Album Storytelling with Iterative Story-aware Captioning and Large Language Models

This work studies how to transform an album to vivid and coherent stories, a task we refer to as "album storytelling''. While this task can help preserve memories and facilitate experience sharing, it remains an underexplored area in current literature. With recent advances in Large Language Models (LLMs), it is now possible to generate lengthy, coherent text, opening up the opportunity to develop an AI assistant for album storytelling. One natural approach is to use caption models to describe each photo in the album, and then use LLMs to summarize and rewrite the generated captions into an engaging story. However, we find this often results in stories containing hallucinated information that contradicts the images, as each generated caption ("story-agnostic") is not always about the description related to the whole story or miss some necessary information. To address these limitations, we propose a new iterative album storytelling pipeline. Specifically, we start with an initial story and build a story-aware caption model to refine the captions using the whole story as guidance. The polished captions are then fed into the LLMs to generate a new refined story. This process is repeated iteratively until the story contains minimal factual errors while maintaining coherence. To evaluate our proposed pipeline, we introduce a new dataset of image collections from vlogs and a set of systematic evaluation metrics. Our results demonstrate that our method effectively generates more accurate and engaging stories for albums, with enhanced coherence and vividness.

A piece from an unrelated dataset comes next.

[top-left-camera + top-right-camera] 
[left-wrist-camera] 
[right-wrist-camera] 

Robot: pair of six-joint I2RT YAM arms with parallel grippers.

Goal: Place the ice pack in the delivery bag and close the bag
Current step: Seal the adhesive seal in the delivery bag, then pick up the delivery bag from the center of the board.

翻译：本研究探讨如何将相册转化为生动且连贯的故事，我们将此任务称为“相册叙事”。尽管该任务有助于保存记忆并促进经验分享，但在现有文献中仍属于尚未充分探索的领域。随着大语言模型（LLMs）的最新进展，如今已能够生成长篇连贯文本，这为开发相册叙事的AI助手创造了机遇。一种直观的方法是利用字幕模型描述相册中每张照片，再借助LLMs对生成的字幕进行总结与改写，形成引人入胜的故事。然而，我们发现这种方式常导致故事中出现与图像矛盾的幻觉信息，因为生成的每条“故事无关”字幕并非始终与整体故事描述相关，或遗漏必要信息。为克服这些局限，我们提出了一种新的迭代式相册叙事流程。具体而言，首先以初始故事为起点，构建故事感知字幕模型，利用整体故事作为指导来优化字幕。随后将精炼后的字幕输入LLMs，生成新的改进故事。此过程迭代重复，直至故事在保持连贯性的同时将事实错误降至最低。为评估所提流程，我们引入了一个来自视频博客的图像集合新数据集及一套系统化评估指标。实验结果表明，我们的方法能够有效为相册生成更准确、更引人入胜的故事，并显著提升连贯性与生动性。